Brown decided to try again for a leadership position and was recently made assistant principal at Penn Wood High School.
“I was like, ‘I’ll try one more time,’” said Brown. “I knew I should have this job and I went through and [the process] was very clear on what you were supposed to be doing, what was the expectation.”
Brown and several teachers WHYY spoke to in William Penn have noted increased attention given to issues of racial equity within the district since Becoats became superintendent. That includes a racial equity forum he spearheaded as part of the formal professional development teachers are required to undertake.
In the wake of the pandemic and growing racial and social unrest across the country, Becoats says he wanted to create a space for teachers and staff to discuss biases and develop tools to better support the student body.
“I thought it was important for us to spend time talking about race, equity, and inclusion: What does it mean? What does it look like?,” said Becoats. “I don’t believe in one-stop shopping when it comes to professional development. I believe that you have to have something that is continuous, something that allows people to grow over time.”
Every first Wednesday, teachers and school officials across the district meet virtually on Zoom and an independent moderator curates a conversation about issues that arise in classrooms and schools, like discrimination and cultural bias.

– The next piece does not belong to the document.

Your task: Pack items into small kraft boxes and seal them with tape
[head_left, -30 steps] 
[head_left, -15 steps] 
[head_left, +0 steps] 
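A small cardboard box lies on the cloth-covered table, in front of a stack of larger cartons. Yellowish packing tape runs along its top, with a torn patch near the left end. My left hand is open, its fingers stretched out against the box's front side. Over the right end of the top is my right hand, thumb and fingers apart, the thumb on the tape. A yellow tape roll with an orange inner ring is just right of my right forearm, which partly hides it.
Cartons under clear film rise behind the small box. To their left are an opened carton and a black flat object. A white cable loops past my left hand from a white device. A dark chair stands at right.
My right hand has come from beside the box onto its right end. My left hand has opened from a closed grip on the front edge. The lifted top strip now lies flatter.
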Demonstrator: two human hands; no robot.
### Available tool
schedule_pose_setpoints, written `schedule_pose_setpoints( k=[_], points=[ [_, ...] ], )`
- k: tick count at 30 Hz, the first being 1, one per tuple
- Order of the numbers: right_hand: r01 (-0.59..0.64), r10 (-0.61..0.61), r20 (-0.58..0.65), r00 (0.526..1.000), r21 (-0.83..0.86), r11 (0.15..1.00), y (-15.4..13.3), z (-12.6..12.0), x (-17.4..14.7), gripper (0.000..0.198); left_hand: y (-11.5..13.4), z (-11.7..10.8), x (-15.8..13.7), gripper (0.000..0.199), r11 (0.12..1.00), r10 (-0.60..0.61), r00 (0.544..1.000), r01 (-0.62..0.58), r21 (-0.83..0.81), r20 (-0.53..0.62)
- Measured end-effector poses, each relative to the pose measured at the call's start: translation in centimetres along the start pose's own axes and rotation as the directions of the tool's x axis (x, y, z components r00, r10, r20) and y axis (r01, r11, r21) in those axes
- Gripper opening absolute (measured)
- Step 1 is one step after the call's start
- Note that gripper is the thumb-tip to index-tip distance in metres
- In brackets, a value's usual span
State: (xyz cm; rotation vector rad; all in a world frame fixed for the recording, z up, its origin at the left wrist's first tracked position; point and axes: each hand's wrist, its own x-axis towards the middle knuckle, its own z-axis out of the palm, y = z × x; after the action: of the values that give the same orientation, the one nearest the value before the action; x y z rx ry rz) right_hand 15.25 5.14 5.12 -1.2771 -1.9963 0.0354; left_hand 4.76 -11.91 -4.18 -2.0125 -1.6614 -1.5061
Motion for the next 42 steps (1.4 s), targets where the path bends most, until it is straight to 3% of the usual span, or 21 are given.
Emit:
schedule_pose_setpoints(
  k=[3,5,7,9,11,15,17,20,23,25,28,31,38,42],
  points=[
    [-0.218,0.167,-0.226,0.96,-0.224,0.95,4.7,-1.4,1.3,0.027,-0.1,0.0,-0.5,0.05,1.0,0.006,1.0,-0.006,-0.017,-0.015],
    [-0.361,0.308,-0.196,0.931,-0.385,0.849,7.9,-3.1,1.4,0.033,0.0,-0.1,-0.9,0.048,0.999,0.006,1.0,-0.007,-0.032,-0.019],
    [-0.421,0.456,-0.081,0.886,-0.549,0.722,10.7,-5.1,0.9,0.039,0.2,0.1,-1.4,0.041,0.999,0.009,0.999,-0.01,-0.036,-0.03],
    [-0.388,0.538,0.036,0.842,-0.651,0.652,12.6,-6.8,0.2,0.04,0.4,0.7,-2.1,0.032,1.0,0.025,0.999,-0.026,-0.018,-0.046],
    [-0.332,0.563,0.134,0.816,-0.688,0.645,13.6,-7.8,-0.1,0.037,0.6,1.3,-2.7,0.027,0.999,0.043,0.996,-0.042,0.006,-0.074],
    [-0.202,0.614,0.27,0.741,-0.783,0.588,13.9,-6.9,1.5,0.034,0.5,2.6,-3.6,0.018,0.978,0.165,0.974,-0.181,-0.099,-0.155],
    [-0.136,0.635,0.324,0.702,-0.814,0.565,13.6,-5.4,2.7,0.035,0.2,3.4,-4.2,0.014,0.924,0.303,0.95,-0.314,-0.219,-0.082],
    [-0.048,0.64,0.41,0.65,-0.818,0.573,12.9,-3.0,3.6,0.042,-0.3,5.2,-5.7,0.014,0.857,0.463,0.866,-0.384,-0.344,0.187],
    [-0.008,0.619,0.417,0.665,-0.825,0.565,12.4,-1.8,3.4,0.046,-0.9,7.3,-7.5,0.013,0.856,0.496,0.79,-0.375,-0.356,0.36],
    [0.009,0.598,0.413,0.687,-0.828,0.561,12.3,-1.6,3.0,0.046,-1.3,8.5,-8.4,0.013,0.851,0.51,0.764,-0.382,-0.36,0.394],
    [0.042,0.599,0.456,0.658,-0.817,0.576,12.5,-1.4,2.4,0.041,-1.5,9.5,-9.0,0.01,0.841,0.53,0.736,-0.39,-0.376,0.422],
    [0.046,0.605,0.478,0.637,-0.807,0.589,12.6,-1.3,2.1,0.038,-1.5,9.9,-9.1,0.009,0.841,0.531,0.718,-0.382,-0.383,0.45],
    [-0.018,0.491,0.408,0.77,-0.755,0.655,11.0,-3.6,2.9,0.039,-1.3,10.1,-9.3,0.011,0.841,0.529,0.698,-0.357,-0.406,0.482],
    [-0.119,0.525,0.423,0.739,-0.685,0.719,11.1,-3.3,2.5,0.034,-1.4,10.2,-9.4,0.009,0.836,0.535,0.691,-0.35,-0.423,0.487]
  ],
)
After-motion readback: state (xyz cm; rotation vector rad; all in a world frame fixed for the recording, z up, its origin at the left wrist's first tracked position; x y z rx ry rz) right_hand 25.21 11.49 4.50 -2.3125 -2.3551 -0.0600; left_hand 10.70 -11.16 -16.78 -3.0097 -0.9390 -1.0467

These are all first steps, but ultimately Brown says the district needs to start actively recruiting teachers from historically Black colleges and universities in the state, have more Black administrators on hiring panels, and promote Black teachers from within.
Brown says the dearth of Black teachers in the district trickles down to students of color, who risk not being pushed to achieve their fullest potential if they’re dealing with teachers who project negative stereotypes onto them.
“I do think that our district is shifting,” noted Brown. “We have great teachers, Black and white, but I do think we have an issue that needs to be addressed as far as retaining and looking for African American educators.”